[Task details]:
Each line below from the one containing "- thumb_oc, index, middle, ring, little" through the one containing "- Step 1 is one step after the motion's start" should be output exactly as it stands, and no other line should appear.
*** Opening The data ***
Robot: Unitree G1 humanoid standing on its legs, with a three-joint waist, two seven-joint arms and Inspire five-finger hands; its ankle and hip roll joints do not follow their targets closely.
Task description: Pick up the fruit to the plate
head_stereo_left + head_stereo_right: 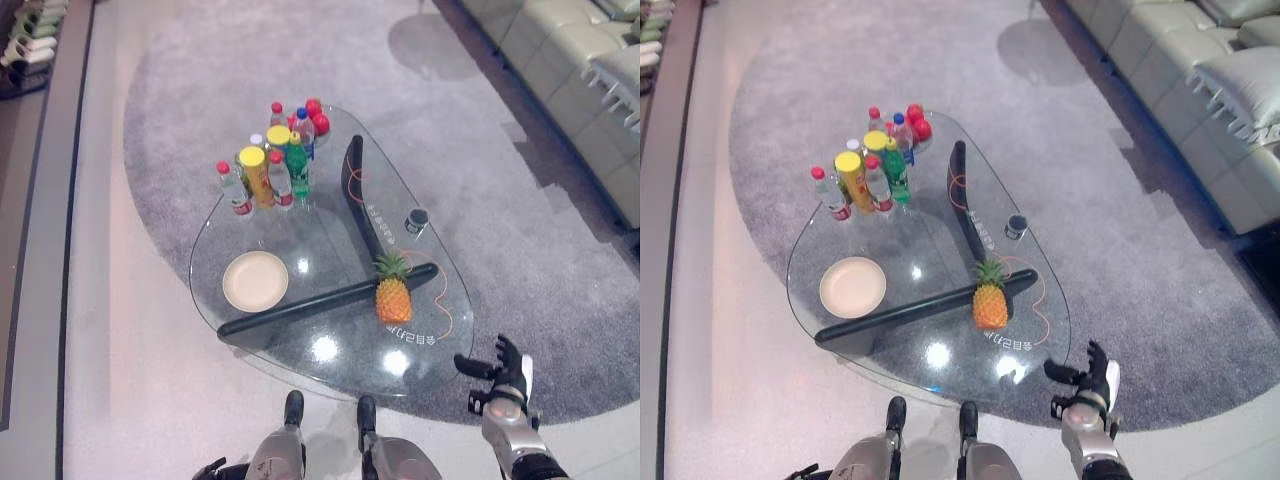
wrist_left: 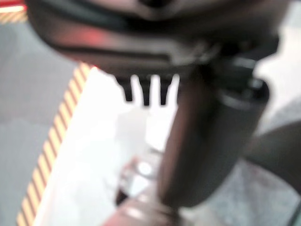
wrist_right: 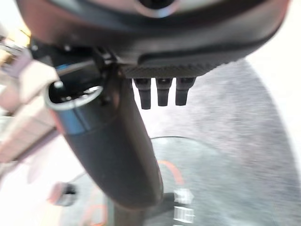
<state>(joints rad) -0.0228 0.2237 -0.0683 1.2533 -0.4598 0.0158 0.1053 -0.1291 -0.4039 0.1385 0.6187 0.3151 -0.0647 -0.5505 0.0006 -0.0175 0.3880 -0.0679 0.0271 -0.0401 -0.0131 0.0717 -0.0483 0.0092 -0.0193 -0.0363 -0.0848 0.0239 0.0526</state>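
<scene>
So the pineapple [image 1: 392, 296] is standing upright on the glass surface [image 1: 300, 250], toward the 4 o'clock side of it, with its leafy top pointing away from the robot. It's sitting right over the near end of the dark bar of the frame [image 1: 330, 300] under the glass. The plate [image 1: 255, 281] is lying over at about 8 o'clock on the same surface, cream coloured, nothing on it, well apart from the pineapple with that dark bar running between them.

The right hand [image 1: 502, 375] is hanging off the edge of the surface at roughly 5 o'clock, over the grey rug [image 1: 520, 230], near the pineapple but not touching it or anything else. Its fingers [image 3: 162, 92] are sticking out straight and spread, thumb standing out to the side, holding nothing. In the right wrist view the glass surface and an orange cord are showing past them.

The left hand [image 2: 207, 141] is showing in its own wrist view, with straight fingers [image 2: 146, 92] poking out in a row over pale floor, gripping nothing. Pretty blurry there, but they're looking relaxed, not curled.

Back at about 11 to 12 o'clock a cluster of bottles [image 1: 272, 165] is standing upright, with red, blue and yellow caps, a green one in the middle. A small dark round thing [image 1: 417, 220] is sitting near the 3 o'clock edge, and a thin orange cord [image 1: 440, 300] is looping across the glass beside the pineapple. A pale sofa [image 1: 1200, 100] is sitting off at 2 o'clock.
</scene>
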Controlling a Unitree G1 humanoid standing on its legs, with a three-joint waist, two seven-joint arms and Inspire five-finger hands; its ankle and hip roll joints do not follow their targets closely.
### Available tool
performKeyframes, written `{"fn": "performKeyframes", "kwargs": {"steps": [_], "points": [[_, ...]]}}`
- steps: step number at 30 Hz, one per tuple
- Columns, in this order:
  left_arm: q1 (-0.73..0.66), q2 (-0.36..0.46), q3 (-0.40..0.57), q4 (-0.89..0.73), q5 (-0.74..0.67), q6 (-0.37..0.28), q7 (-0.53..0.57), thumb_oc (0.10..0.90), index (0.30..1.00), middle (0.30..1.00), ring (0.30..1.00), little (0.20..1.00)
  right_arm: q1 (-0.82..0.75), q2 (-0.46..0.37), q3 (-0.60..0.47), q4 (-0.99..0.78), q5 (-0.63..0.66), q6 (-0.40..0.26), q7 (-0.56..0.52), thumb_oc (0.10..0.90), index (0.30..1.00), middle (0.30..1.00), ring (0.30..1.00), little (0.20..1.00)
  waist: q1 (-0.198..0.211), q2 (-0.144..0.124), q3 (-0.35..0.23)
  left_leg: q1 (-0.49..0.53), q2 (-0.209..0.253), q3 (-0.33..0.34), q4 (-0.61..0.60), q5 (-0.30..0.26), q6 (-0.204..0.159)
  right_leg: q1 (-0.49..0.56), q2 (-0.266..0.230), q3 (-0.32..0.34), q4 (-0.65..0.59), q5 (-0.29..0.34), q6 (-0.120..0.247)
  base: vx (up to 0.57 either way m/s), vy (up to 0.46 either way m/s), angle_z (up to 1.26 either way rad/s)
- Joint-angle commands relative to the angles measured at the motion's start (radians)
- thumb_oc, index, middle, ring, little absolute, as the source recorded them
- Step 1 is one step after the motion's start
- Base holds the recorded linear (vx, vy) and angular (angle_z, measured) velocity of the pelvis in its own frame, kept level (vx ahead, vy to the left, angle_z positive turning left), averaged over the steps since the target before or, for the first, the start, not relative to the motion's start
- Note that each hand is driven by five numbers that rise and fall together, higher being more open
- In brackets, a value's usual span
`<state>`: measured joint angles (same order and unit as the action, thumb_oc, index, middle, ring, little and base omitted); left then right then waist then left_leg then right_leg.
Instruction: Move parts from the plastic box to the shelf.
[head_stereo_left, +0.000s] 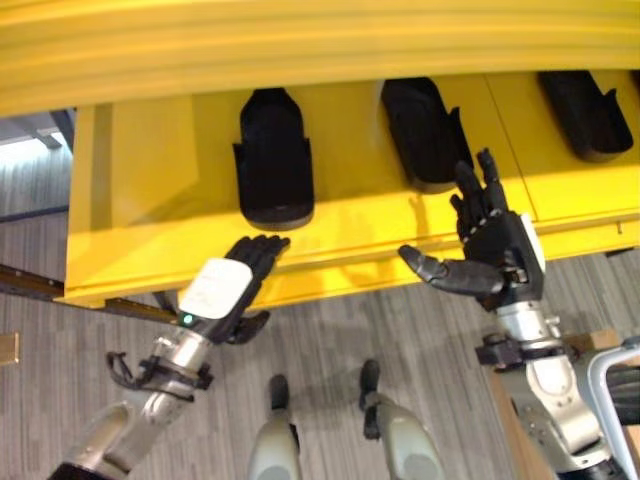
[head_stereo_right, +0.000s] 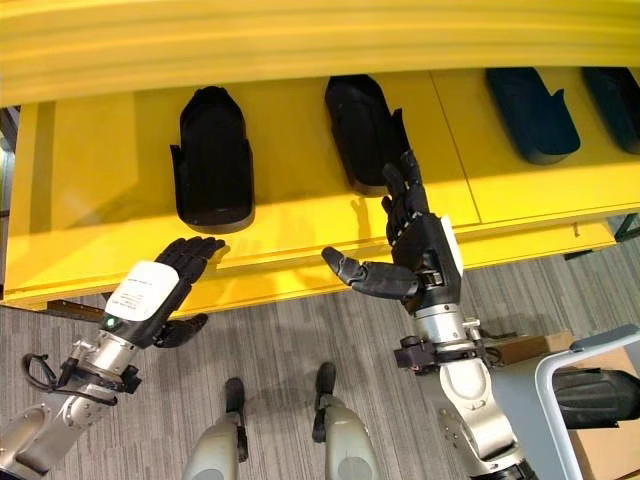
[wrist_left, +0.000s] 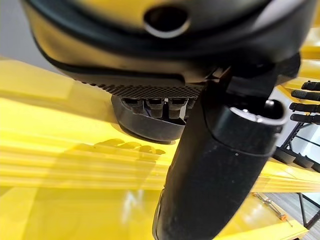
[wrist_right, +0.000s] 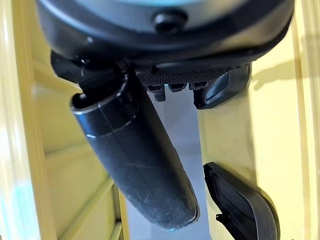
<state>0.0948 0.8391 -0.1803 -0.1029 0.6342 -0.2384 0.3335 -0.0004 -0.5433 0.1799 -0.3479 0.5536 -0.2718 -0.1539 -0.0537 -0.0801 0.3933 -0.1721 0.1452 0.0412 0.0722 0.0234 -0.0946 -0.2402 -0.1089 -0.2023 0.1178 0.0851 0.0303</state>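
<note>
Black parts (head_stereo_left: 273, 160) on yellow shelf (head_stereo_left: 160, 200), beyond empty, straight-fingered left hand (head_stereo_left: 225, 285) and right hand (head_stereo_left: 495, 245)

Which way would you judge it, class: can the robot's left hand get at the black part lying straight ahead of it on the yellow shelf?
Probably yes: the open left hand sits at the yellow shelf's front edge, just short of the black part, nothing between them.

Several parts lie in a row on the shelf (head_stereo_right: 90, 180): one part (head_stereo_right: 213, 160) at left, a second part (head_stereo_right: 362, 128) right of it, and further right perhaps two more parts (head_stereo_right: 530, 112).
</note>
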Motion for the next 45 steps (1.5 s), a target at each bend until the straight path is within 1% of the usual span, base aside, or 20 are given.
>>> {"fn": "performKeyframes", "kwargs": {"steps": [1,9,14,21,30,45], "points": [[-0.055,0.011,0.004,-0.032,-0.025,-0.026,0.04,0.9,1.0,1.0,1.0,1.0,-0.059,0.008,-0.04,-0.083,-0.011,-0.106,-0.006,0.9,1.0,1.0,1.0,1.0,-0.009,-0.006,-0.064,0.074,0.1,0.019,-0.058,0.008,-0.01,-0.06,-0.11,0.031,0.175,-0.078,0.12,0.0,0.0,0.0],[-0.072,0.001,-0.013,0.033,-0.026,-0.016,0.045,0.9,1.0,1.0,1.0,1.0,-0.05,0.009,-0.04,-0.086,-0.005,-0.106,-0.004,0.9,1.0,1.0,1.0,1.0,-0.011,-0.016,-0.062,0.069,0.101,0.022,-0.053,0.007,-0.011,-0.063,-0.105,0.037,0.166,-0.075,0.118,0.0,0.0,0.0],[-0.106,-0.021,-0.039,0.092,-0.024,0.003,0.05,0.9,1.0,1.0,1.0,1.0,-0.053,0.007,-0.032,-0.088,-0.003,-0.108,-0.004,0.9,1.0,1.0,1.0,1.0,-0.015,-0.023,-0.059,0.064,0.104,0.025,-0.048,0.006,-0.013,-0.068,-0.101,0.039,0.162,-0.072,0.117,0.0,0.0,0.0],[-0.156,-0.049,-0.083,0.144,-0.027,0.01,0.051,0.9,1.0,1.0,1.0,1.0,-0.055,0.005,-0.027,-0.087,-0.002,-0.105,-0.005,0.9,1.0,1.0,1.0,1.0,-0.021,-0.028,-0.056,0.06,0.104,0.031,-0.045,0.006,-0.014,-0.071,-0.098,0.043,0.161,-0.069,0.116,0.0,0.0,0.0],[-0.206,-0.071,-0.113,0.169,-0.018,0.019,0.06,0.9,1.0,1.0,1.0,1.0,-0.05,0.004,-0.029,-0.094,-0.005,-0.106,-0.008,0.9,1.0,1.0,1.0,1.0,-0.034,-0.029,-0.05,0.06,0.105,0.039,-0.043,0.005,-0.016,-0.081,-0.094,0.054,0.162,-0.066,0.116,0.0,0.0,0.0],[-0.241,-0.083,-0.118,0.197,-0.02,0.035,0.074,0.9,1.0,1.0,1.0,1.0,-0.038,0.001,-0.032,-0.099,-0.005,-0.108,-0.01,0.9,1.0,1.0,1.0,1.0,-0.043,-0.032,-0.042,0.054,0.107,0.044,-0.037,0.005,-0.017,-0.092,-0.09,0.062,0.162,-0.063,0.115,0.0,-0.002,-0.03]]}}
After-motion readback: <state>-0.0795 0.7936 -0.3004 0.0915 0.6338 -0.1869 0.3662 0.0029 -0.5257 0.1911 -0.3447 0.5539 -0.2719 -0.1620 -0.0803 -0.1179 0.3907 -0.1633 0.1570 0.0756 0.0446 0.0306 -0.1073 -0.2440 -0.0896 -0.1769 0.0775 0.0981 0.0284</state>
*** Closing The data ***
[Task output]:
- thumb_oc, index, middle, ring, little absolute, as the source recorded them
- Step 1 is one step after the motion's start

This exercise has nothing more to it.